YOUR INSTRUCTIONS:
Would you give the listing again exactly as written, minus its pictures?

━━━ STORED DATA

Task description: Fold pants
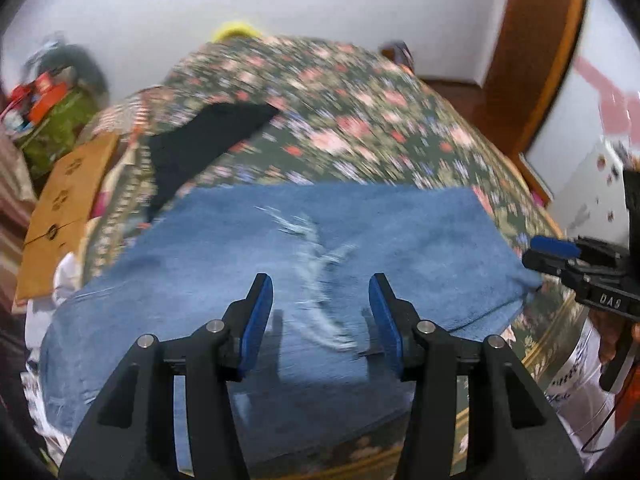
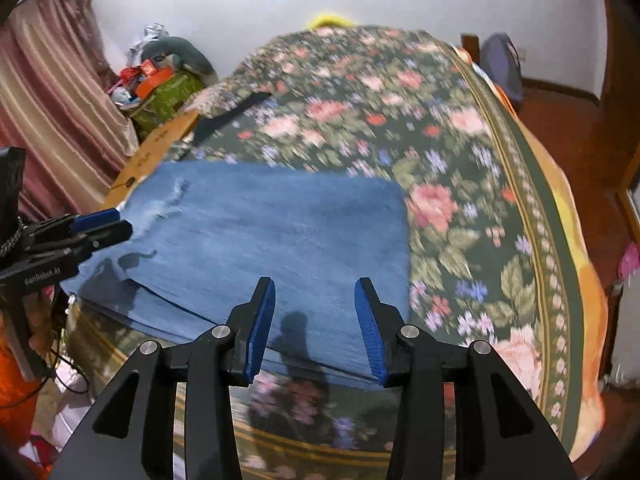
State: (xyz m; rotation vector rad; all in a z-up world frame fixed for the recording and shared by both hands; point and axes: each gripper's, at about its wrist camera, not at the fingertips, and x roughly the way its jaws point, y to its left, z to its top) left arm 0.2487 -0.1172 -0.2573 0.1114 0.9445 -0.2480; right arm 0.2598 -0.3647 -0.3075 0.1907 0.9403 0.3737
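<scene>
Pants: the blue jeans [image 1: 304,248] are lying folded flat on the floral bedspread [image 1: 360,120], near the bed's front edge (frayed pale patch facing up).
Left tongs [image 1: 322,320]: I am holding them over the jeans, jaws standing apart, nothing between the pads.
Right tongs [image 2: 315,324]: I am holding them above the jeans' near edge, jaws likewise apart and gripping nothing.
Also on the bed: a black cloth [image 1: 208,140] is lying beyond the jeans.

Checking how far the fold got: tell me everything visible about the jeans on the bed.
The jeans are blue denim, folded into a flat, roughly rectangular stack of layers on the floral bedspread, near its front edge. Pale frayed distressing marks the top layer. The layered edges show along the front. Neither gripper's jaws hold the cloth; both stand open above it.
</scene>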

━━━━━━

TASK OUTPUT:
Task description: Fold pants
State: (xyz m; rotation vector rad; all in a z-up world frame fixed for the recording and shared by both hands; point and axes: each gripper's, at about its wrist camera, not at the fingertips, and x roughly the way its jaws point, y to its left, z to its top) left arm 0.2487 -0.1172 -0.2573 0.1114 0.9445 -0.2480; right arm 0.2598 -0.3647 -0.3075 0.1907 0.9403 0.3737
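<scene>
Pants: the blue jeans [image 1: 304,248] are lying folded flat on the floral bedspread [image 1: 360,120], near the bed's front edge (frayed pale patch facing up).
Left tongs [image 1: 322,320]: I am holding them over the jeans, jaws standing apart, nothing between the pads.
Right tongs [image 2: 315,324]: I am holding them above the jeans' near edge, jaws likewise apart and gripping nothing.
Also on the bed: a black cloth [image 1: 208,140] is lying beyond the jeans.

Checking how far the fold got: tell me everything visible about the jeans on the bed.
The jeans are blue denim, folded into a flat, roughly rectangular stack of layers on the floral bedspread, near its front edge. Pale frayed distressing marks the top layer. The layered edges show along the front. Neither gripper's jaws hold the cloth; both stand open above it.
</scene>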

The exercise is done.